■ TASK REQUIREMENTS: Output exactly the lines below from the one containing "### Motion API" to the last line, both included. Omit pictures.

*** DATA Section Begins ***

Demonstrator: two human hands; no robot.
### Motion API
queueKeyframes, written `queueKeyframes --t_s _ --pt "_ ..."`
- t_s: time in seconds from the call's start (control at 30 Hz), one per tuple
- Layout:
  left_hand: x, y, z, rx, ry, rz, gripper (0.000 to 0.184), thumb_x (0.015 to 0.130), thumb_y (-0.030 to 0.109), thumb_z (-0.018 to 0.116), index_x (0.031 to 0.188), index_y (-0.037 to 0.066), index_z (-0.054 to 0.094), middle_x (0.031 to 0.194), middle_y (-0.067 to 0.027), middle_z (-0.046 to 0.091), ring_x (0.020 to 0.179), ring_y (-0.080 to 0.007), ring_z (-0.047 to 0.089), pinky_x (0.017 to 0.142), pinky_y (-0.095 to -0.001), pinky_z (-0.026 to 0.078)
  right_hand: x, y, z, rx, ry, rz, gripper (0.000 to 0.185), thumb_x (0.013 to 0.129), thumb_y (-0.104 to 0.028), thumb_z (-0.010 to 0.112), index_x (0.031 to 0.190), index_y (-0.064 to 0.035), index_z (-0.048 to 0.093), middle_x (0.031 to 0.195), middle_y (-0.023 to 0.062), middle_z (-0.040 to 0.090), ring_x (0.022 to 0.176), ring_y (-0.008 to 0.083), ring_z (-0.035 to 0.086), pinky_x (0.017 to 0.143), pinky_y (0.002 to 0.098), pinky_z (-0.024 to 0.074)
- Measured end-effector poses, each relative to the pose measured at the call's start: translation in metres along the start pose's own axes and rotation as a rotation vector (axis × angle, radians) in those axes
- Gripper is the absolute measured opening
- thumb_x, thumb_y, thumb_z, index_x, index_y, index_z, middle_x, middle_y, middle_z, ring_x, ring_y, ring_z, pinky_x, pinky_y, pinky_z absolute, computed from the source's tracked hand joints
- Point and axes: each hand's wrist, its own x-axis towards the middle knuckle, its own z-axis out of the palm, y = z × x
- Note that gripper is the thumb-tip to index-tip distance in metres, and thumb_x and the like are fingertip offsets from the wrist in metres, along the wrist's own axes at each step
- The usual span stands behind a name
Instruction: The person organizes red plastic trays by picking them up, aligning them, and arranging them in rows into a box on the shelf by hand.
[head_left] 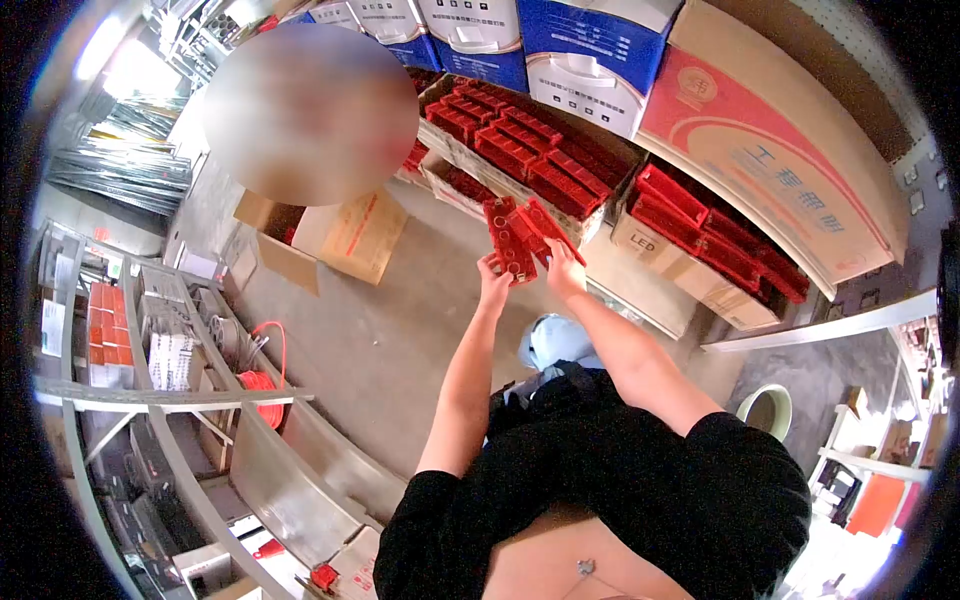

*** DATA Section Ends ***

■ ANSWER FOR THE TASK:
### Motion API
queueKeyframes, written `queueKeyframes --t_s _ --pt "_ ..."`
- t_s: time in seconds from the call's start (control at 30 Hz), one per tuple
- Layout:
  left_hand: x, y, z, rx, ry, rz, gripper (0.000 to 0.184), thumb_x (0.015 to 0.130), thumb_y (-0.030 to 0.109), thumb_z (-0.018 to 0.116), index_x (0.031 to 0.188), index_y (-0.037 to 0.066), index_z (-0.054 to 0.094), middle_x (0.031 to 0.194), middle_y (-0.067 to 0.027), middle_z (-0.046 to 0.091), ring_x (0.020 to 0.179), ring_y (-0.080 to 0.007), ring_z (-0.047 to 0.089), pinky_x (0.017 to 0.142), pinky_y (-0.095 to -0.001), pinky_z (-0.026 to 0.078)
  right_hand: x, y, z, rx, ry, rz, gripper (0.000 to 0.185), thumb_x (0.013 to 0.129), thumb_y (-0.104 to 0.028), thumb_z (-0.010 to 0.112), index_x (0.031 to 0.190), index_y (-0.064 to 0.035), index_z (-0.048 to 0.093), middle_x (0.031 to 0.195), middle_y (-0.023 to 0.062), middle_z (-0.040 to 0.090), ring_x (0.022 to 0.176), ring_y (-0.008 to 0.083), ring_z (-0.035 to 0.086), pinky_x (0.017 to 0.143), pinky_y (0.002 to 0.098), pinky_z (-0.024 to 0.074)
- Measured end-effector poses, each relative to the pose measured at the call's start: translation in metres along the start pose's own axes and rotation as a rotation vector (axis × angle, radians) in those axes
- Gripper is the absolute measured opening
- thumb_x, thumb_y, thumb_z, index_x, index_y, index_z, middle_x, middle_y, middle_z, ring_x, ring_y, ring_z, pinky_x, pinky_y, pinky_z absolute, computed from the source's tracked hand joints
- Point and axes: each hand's wrist, its own x-axis towards the middle knuckle, its own z-axis out of the palm, y = z × x
- Note that gripper is the thumb-tip to index-tip distance in metres, and thumb_x and the like are fingertip offsets from the wrist in metres, along the wrist's own axes at each step
- The usual span stands behind a name
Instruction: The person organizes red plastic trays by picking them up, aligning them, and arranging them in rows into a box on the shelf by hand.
[head_left] 

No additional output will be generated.